◆ **Exercise instructions**: Each line in the listing below that holds "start" should be counted; reply with that number only.

◆ **Information provided**:
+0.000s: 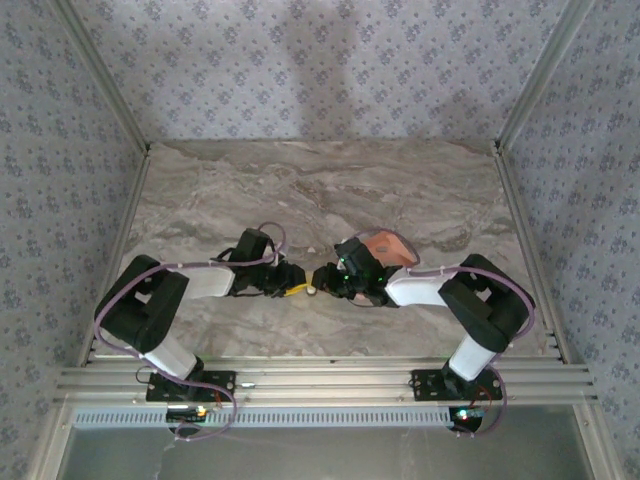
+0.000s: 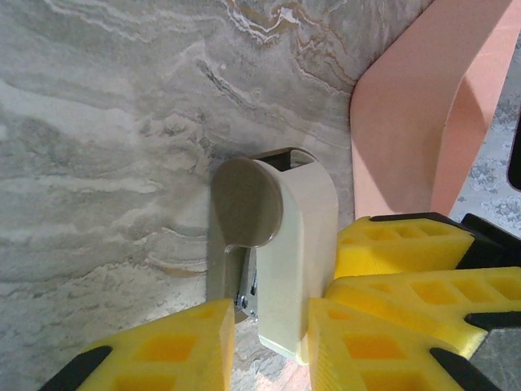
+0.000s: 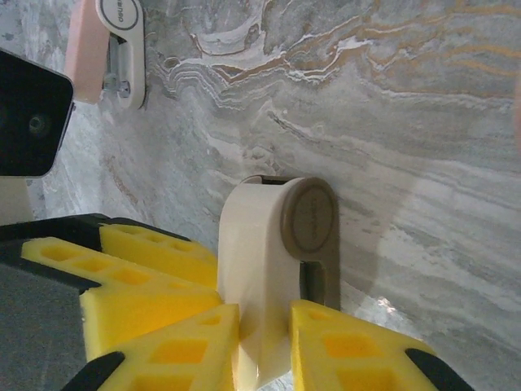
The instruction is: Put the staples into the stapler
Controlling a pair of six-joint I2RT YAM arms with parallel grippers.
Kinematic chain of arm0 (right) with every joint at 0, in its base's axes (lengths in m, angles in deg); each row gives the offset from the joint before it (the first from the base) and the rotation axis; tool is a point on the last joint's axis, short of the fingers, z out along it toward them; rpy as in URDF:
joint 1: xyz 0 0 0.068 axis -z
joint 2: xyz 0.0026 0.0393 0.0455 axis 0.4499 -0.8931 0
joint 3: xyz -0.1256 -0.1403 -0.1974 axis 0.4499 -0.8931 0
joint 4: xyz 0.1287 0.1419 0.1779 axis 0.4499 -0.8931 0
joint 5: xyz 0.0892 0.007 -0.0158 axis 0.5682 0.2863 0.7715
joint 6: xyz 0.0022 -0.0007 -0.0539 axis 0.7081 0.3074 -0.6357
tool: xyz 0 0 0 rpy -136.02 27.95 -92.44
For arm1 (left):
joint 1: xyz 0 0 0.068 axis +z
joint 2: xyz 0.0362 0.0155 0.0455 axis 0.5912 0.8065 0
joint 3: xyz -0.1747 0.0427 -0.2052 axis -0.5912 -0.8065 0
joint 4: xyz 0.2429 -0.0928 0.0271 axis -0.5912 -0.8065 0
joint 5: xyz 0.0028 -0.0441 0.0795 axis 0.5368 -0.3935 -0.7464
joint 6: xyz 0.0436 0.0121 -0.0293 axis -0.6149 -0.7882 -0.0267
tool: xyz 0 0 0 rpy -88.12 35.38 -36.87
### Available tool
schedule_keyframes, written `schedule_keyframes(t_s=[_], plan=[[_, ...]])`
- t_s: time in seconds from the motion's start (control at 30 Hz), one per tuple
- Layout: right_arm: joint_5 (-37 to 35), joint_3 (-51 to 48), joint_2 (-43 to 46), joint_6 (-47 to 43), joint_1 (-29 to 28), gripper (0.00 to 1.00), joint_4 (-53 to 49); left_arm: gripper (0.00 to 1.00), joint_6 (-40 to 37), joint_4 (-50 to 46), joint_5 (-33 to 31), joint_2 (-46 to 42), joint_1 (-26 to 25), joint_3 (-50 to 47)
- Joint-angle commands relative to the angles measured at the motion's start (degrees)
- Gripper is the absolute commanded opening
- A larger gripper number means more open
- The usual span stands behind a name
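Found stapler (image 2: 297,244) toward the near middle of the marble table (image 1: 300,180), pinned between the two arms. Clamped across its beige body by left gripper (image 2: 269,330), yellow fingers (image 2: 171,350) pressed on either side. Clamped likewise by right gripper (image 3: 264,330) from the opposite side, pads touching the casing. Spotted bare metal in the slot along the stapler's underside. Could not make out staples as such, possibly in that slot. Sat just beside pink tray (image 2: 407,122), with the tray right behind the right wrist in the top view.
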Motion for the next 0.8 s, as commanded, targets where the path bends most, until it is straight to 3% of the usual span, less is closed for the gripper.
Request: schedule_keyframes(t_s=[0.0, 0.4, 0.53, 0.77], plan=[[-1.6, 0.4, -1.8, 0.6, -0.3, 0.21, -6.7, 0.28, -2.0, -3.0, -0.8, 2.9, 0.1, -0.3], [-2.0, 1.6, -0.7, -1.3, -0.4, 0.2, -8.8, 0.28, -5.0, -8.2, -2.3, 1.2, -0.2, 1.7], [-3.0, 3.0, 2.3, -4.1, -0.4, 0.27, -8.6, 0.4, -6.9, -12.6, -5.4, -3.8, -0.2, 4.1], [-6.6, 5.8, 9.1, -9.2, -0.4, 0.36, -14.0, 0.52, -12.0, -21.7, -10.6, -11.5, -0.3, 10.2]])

◆ **Your solution**: 2